Rating: Summary: Not your average SF, thank God. (Warning, some spoilers.) Review: "Doomsday Book" is probably the best book I've ever read. It occasionally still drives me nuts waiting for the real action to start, but every time I re-read it I discover something I missed. The writing alone is worth reading just to be enjoyed, even during the slow beginning. I read an incredible amount of historical fiction, and Doomsday Book is one of the only books I've ever read that sounded authentic. For once the medieval characters really seemed medieval, not just 20th century people in costumes. Also about the characters, the reviewers who say they seemed flat must not have been paying enough attention! Sure, a lot of the characters (Gilchrist and Latimer especially) were archetypal. But they all still had enough personality of their own to be very real people. Gilchrist and Latimer almost became sympathetic characters at the end when you realize that they were vulnerable too, which is quite a feat considering how they start out. Several, like Father Roche and Eliwys, are not easily categorized at all. Father Roche was a typical saint-like figure but still was human enough to have carnal thoughts about Kivrin and shout at Imeyne.

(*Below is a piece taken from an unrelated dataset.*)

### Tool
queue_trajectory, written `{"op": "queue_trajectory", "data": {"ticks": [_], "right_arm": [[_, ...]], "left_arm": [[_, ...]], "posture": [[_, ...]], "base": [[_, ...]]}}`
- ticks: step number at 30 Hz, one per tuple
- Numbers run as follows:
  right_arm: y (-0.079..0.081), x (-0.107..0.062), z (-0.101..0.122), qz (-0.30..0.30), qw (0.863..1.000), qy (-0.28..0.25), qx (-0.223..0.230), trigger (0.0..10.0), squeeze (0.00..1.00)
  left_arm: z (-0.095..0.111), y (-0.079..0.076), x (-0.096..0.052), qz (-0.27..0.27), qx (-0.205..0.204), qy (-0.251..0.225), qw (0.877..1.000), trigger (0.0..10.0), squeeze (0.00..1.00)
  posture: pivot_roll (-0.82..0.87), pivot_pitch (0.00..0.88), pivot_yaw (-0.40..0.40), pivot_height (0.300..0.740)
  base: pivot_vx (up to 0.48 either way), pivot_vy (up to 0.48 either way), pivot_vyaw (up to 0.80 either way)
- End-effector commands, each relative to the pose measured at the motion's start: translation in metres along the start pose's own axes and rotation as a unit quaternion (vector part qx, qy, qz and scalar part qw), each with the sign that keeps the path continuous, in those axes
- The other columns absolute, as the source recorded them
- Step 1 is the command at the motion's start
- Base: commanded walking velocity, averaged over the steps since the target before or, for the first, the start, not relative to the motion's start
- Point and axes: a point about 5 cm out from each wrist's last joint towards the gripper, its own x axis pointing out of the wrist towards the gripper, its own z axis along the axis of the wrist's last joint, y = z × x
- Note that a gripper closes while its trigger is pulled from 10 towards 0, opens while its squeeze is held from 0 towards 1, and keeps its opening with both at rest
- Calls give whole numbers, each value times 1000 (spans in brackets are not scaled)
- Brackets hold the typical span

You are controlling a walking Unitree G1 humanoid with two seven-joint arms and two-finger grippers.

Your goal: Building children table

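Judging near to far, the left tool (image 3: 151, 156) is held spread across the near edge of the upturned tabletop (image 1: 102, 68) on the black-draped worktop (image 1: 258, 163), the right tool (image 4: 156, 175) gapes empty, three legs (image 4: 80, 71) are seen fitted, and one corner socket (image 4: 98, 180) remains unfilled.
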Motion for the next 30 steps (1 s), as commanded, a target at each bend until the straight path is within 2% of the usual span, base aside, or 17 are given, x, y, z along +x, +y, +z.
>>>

Eliwys was a loving mother but, firstly, never resolved her feelings about Gawyn (notice the scene where she sends him to Bath to get Guillame) and, secondly, had her own problems and priorities and could sometimes be snobbish or cruel, unlike most stereotypical good mothers. You can also see the family resemblance between her and Rosemund just clearly enough to make it interesting. Connie Willis's people are *human*. They do make dumb mistakes and have personality flaws, just like the rest of us. But what really makes the book great isn't the characters or the story, but the writing. Anybody can write a book about a bunch of medieval villagers, but only Connie Willis could have written the scene where Rosemund dies. It just rips me apart every time. Also the scene where Father Roche quotes Romans to Kivrin after they bury Agnes, when he tries to help her stop being angry at God. And who can read "You are here in place of the friends I love" without crying? What a great book. Everyone should read it. It really does a great job of showing how much all people have in common. It's a nice change to read a SF book with real people and themes in it, not just stereotypes of good and evil and everybody getting exactly what they deserve in the end.